Connecticut assisted suicide bill is likely dead.

Stephen Mendelsohn from
Second Thoughts Connecticut
By Alex Schadenberg
International Chair - Euthanasia Prevention Coalition

For the past three years, the assisted suicide lobby in Connecticut has introduced an assisted suicide bill, paid lobbyists to promote the bill, and then a coalition of people opposing assisted suicide successfully defeat the bill.

Disability right group, 
Second Thoughts Connecticut, in coalition with other groups working in a unified manner, such as the Family Institute of Connecticut, have defeated the assisted suicide bills in Connecticut three years in a row.

An article by Daniela Altimari in the Hartford Courant states that assisted suicide bill - HB 7015 has likely died in committee again.
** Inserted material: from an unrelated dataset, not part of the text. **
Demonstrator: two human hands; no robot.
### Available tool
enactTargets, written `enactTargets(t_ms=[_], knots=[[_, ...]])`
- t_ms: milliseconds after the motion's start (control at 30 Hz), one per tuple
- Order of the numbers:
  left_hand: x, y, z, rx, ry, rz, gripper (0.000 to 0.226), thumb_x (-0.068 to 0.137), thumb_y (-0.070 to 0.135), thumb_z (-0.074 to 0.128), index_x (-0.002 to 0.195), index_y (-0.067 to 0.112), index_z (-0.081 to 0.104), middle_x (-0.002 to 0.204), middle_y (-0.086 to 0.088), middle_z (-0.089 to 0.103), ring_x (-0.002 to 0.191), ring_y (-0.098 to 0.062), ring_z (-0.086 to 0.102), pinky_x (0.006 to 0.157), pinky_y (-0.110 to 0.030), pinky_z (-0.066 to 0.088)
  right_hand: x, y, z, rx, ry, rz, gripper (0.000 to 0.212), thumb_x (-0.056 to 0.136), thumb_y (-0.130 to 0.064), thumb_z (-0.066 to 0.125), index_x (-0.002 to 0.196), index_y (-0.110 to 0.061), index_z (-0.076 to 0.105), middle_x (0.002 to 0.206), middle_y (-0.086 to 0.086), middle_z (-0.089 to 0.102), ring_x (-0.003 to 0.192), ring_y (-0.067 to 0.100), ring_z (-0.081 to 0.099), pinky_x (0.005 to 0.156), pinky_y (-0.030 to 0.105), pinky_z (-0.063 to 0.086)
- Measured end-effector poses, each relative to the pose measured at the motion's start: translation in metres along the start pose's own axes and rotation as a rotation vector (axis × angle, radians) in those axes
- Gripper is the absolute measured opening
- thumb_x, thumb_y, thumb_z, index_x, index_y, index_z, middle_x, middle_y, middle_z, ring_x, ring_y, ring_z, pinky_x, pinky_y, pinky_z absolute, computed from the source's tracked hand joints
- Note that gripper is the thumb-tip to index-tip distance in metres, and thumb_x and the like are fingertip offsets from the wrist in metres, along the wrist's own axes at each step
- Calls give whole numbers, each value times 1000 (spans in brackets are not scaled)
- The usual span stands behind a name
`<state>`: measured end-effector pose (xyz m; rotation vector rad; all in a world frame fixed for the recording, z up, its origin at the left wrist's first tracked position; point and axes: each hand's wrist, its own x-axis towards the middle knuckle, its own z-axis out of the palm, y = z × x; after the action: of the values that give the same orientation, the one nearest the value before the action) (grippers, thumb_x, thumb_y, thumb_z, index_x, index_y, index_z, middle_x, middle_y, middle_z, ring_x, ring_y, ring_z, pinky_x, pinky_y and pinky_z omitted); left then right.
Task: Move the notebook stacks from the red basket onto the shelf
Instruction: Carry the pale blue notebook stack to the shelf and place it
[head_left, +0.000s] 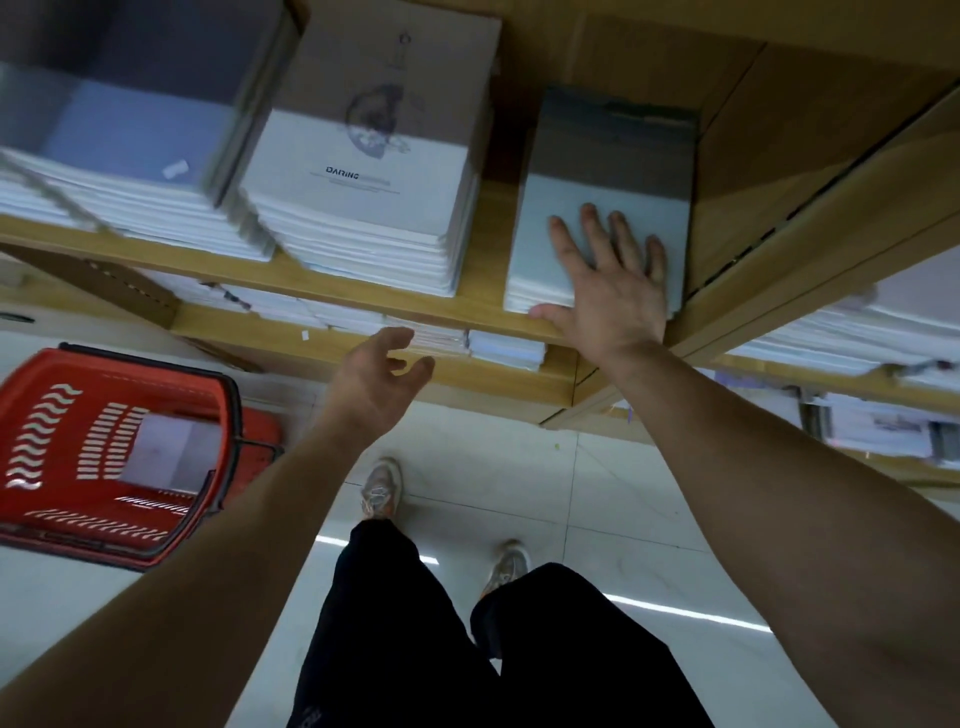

The article quotes Michael Culhane who explaines how the bill was defeated:
Opponents have been counting votes since the bill was drafted in February and knew support was weak, he said. 
Culhane said the measure's failure to move forward was due to a large and diverse coalition that worked together to persuade legislators that the bill was bad public policy. 
It was a collective effort that produced the results that were announced today.
Stephen Mendelsohn, from Second Thoughts Connecticut, stated:
"We would urge the General Assembly to focus on improving hospice, palliative care and home care ... rather than continue to waste time on an issue that has now been rejected three years in a row without a committee vote,'' said Stephen Mendelsohn, a disability rights activist with the group Second Thoughts Connecticut. "Three strikes and you are out."
Assisted suicide bills, such as the Connecticut bill, are defeated when a unified coalition of people from differing perspectives and political ideologies work together for the sole purpose of protecting people from assisted suicide.

Thank you to the coalition leaders in Connecticut who successfully worked together again.